Is there a link to the site on how much to feed? I have 32 chickens, 4 ducks, and 4 turkeys. I just got 2 of the turkeys and want to make sure I'm feeding enough. I went through a 50lb bag of food a week. I don't free feed. I live in North Georgia it just frosted last week so they are still getting lots foraging during the day on 3 acres. I'm thinking I may need to add cracked corn in the evenings when it gets cold.


----------



## jennigrey (Jan 27, 2005)

DeerHaven said:


> I also feel that the mite problem I had this year could have been brought on by the influx of wild birds in the chickens living quarters. When 15-20 wild birds fly out in your face when you get the eggs it seems like a little much!
> 
> Good Luck and hope you find the problem asap!


Yep, wild birds are notorious for bringing in pests - particularly mites.


----------



## motdaugrnds (Jul 3, 2002)

With free-ranging chickens, they really don't need that much feed. (Our geese were eating our pelleted chicken feed until we started hanging the feeder in an area where the geese cannot get to.) 

Chickens will, indeed, eat all they can get. They'll even come up and eat the dog food and eat the grain fed the goat....if the dogs would let them. 

I've been throwing out some cracked and some whole corn each morning for our mix of fowl (chickens, geese, guineas). Then they don't get anything else and have not gotten anything else for months now. (They are still very healthy looking and are still laying well, though less than they do when fed the store-bought pelleted.)

This winter will be different in that the brooder compartment will no longer be needed; and that means the chicks/guineas can get over there to eat the pelleted food. They will continue to get the corn each morning and, thru the day, will have access to the pelleted.


----------



## Guest (Nov 1, 2013)

For those off you having problems with wild birds and small critters eating the chicken food, here are plans for a homemade treadle feeder. 

http://www.woodworkingcorner.com/feeder.php


----------



## fishhead (Jul 19, 2006)

I've almost got the opposite problem. My chickens are eating too little.

They are 22 barred rock cockerals hatched mid June. Once I let them out to free range last month their food consumption dropped to about 1/4. They follow me like they are starving but don't seem to want their food. It may have to do with the cooler weather and giving them whole corn as a treat. I've cut out most of the corn but they still don't seem too concerned about their feed.


----------



## CAjerseychick (Aug 11, 2013)

We used to have a huge problem with wild birds raiding our feeders and pans of mash.... we went out and got 2 more cats (=3 currently)-- no more bird problems, the cats sit in the tree and wait for the birds and now they are wise to the cats and stay away...

AS in right NOW cat has brought live bird onto my bed Uck, poor little thing its so cute and tiny.....


----------



## jennigrey (Jan 27, 2005)

fishhead said:


> They follow me like they are starving but don't seem to want their food. It may have to do with the cooler weather and giving them whole corn as a treat. I've cut out most of the corn but they still don't seem too concerned about their feed.

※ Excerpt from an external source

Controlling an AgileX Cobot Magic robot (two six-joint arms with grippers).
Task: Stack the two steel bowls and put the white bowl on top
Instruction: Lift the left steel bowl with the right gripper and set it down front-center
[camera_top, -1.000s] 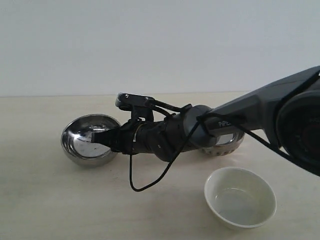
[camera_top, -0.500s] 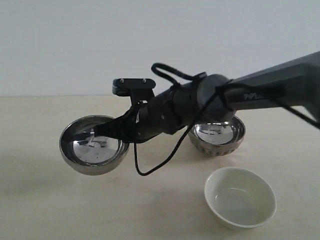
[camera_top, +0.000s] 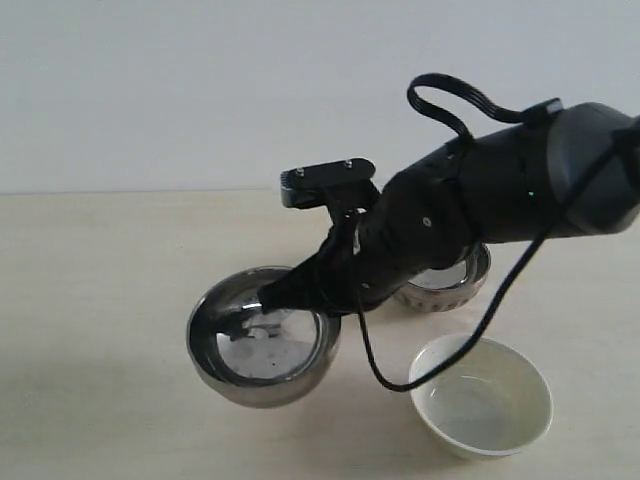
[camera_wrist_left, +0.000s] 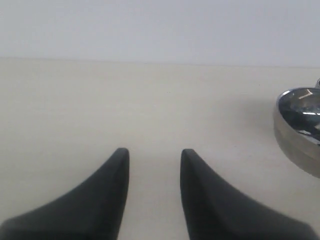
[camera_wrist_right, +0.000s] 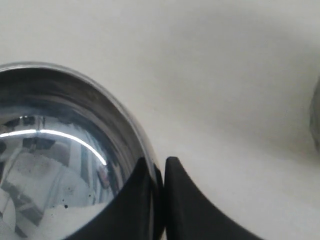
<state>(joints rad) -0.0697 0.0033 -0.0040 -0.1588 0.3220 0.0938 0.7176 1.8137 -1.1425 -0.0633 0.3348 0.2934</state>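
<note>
Now right fingers (camera_wrist_right: 190, 215) pinch smooth steel bowl (camera_top: 250, 385) beside ribbed bowl (camera_top: 450, 291) and white bowl (camera_top: 480, 395).

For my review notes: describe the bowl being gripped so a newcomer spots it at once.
Follow the black arm down to the right tool, shut on a rim. That smooth steel bowl is leftmost of three; the ribbed steel bowl sits half hidden behind the arm, and the white bowl is not metal.

Left hand (camera_wrist_left: 153, 151) (jaws apart) over the beige table (camera_wrist_left: 150, 100), a steel bowl (camera_wrist_left: 300, 137) nearby
</note>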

Ours get spoiled on treats very quickly. The racket they set up when they think they need treats!!! It makes a person go check their food and water because SURELY they are dying of hunger or thirst! But no... they just want snackies.


----------



## crazyfarm (Oct 29, 2013)

DeerHaven said:


> We feed free mostly in the winter, but as we transition to summer I have to start feeding daily. We have a huge flock of some sort of chicadee that totally overtakes the chicken coop (it is open to an outside run as well) and eat away at the chicken feed  kind of pricey feed for the wild locals! I would seriously consider what else you are feeding...
> I think I am going to check out that info on proper rations too! I really hate overfeeding with the price of feed. I also feel that the mite problem I had this year could have been brought on by the influx of wild birds in the chickens living quarters. When 15-20 wild birds fly out in your face when you get the eggs it seems like a little much!
> 
> Good Luck and hope you find the problem asap!


I had this problem, then I got guineas. They actually kill the wild birds. They are some annoying birds themselves but 3 of them control our pest problem pretty well. It's kept them out of the soup pot thus far at least.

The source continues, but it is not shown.